[PATCH] KVM: x86: Restrict writeback of SMI VCPU state

Fei Li posted 1 patch 2 weeks, 5 days ago
Patches applied successfully (tree, apply log)
git fetch https://github.com/patchew-project/qemu tags/patchew/20250909063327.14263-1-lifei.shirley@bytedance.com
Maintainers: Paolo Bonzini <pbonzini@redhat.com>, Marcelo Tosatti <mtosatti@redhat.com>
target/i386/kvm/kvm.c | 2 +-
1 file changed, 1 insertion(+), 1 deletion(-)
[PATCH] KVM: x86: Restrict writeback of SMI VCPU state
Posted by Fei Li 2 weeks, 5 days ago
Recently, we meet a SMI race bug triggered by one monitor tool in our
production environment. This monitor executes 'info registers -a' hmp
at a fixed frequency, even during VM startup process, which makes
some AP stay in KVM_MP_STATE_UNINITIALIZED forever, thus VM hangs.

The complete calling processes for the SMI race are as follows:

//thread1                      //thread2               //thread3
`info registers -a` hmp [1]    AP(vcpu1) thread [2]    BSP(vcpu0) send INIT/SIPI [3]

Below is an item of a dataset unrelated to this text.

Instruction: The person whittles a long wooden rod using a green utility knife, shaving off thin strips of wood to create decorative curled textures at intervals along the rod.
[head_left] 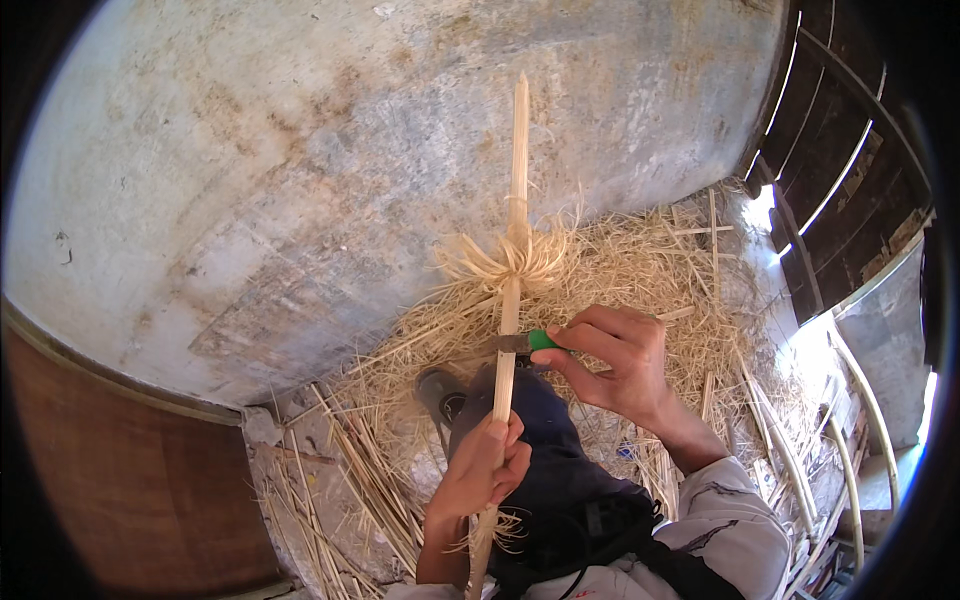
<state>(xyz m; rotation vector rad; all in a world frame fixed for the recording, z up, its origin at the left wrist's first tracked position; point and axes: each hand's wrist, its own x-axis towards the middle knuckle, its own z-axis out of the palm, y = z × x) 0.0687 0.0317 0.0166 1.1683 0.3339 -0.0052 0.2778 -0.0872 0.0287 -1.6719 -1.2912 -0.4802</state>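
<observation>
A long pale wooden stick (519, 170) runs up the middle of the head view, its pointed far end in front of the wall. My left hand (480, 464) is closed around its lower part. In my right hand (615, 362) a knife (545, 340) with a green handle is gripped between thumb and fingers. Its blade lies across the stick, above my left hand. Farther up, a ruffle of thin curled shavings (515, 260) still clings to the stick. A smaller tuft of curls (505, 530) hangs below my left hand.
Loose shavings (640, 270) cover the floor around my legs. Behind them rises a stained, pale wall (400, 150). Long thin strips (370, 480) lie at the lower left, beside a brown panel (130, 460). Curved poles (865, 390) and dark boards (835, 150) stand on the right.
</observation>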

                               [2]
                               KVM: KVM_RUN and then
                                    schedule() in kvm_vcpu_block() loop

[1]
for each cpu: cpu_synchronize_state
if !qemu_thread_is_self()
1. insert to cpu->work_list, and handle asynchronously
2. then kick the AP(vcpu1) by sending SIG_IPI/SIGUSR1 signal

                               [2]
                               KVM: checks signal_pending, breaks loop and returns -EINTR
                               Qemu: break kvm_cpu_exec loop, run
                                     1. qemu_wait_io_event()
                                     => process_queued_cpu_work => cpu->work_list.func()
                                        e.i. do_kvm_cpu_synchronize_state() callback
                                        => kvm_arch_get_registers
                                           => kvm_get_mp_state /* KVM: get_mpstate also calls
                                              kvm_apic_accept_events() to handle INIT and SIPI */
                                     => cpu->vcpu_dirty = true;
                                     // end of qemu_wait_io_event

                                                       [3]
                                                       SeaBIOS: BSP enters non-root mode and runs reset_vector() in SeaBIOS.
                                                                send INIT and then SIPI by writing APIC_ICR during smp_scan
                                                       KVM: BSP(vcpu0) exits, then => handle_apic_write
                                                            => kvm_lapic_reg_write => kvm_apic_send_ipi to all APs
                                                            => for each AP: __apic_accept_irq, e.g. for AP(vcpu1)
                                                            ==> case APIC_DM_INIT: apic->pending_events = (1UL << KVM_APIC_INIT)
                                                                (not kick the AP yet)
                                                            ==> case APIC_DM_STARTUP: set_bit(KVM_APIC_SIPI, &apic->pending_events)
                                                                (not kick the AP yet)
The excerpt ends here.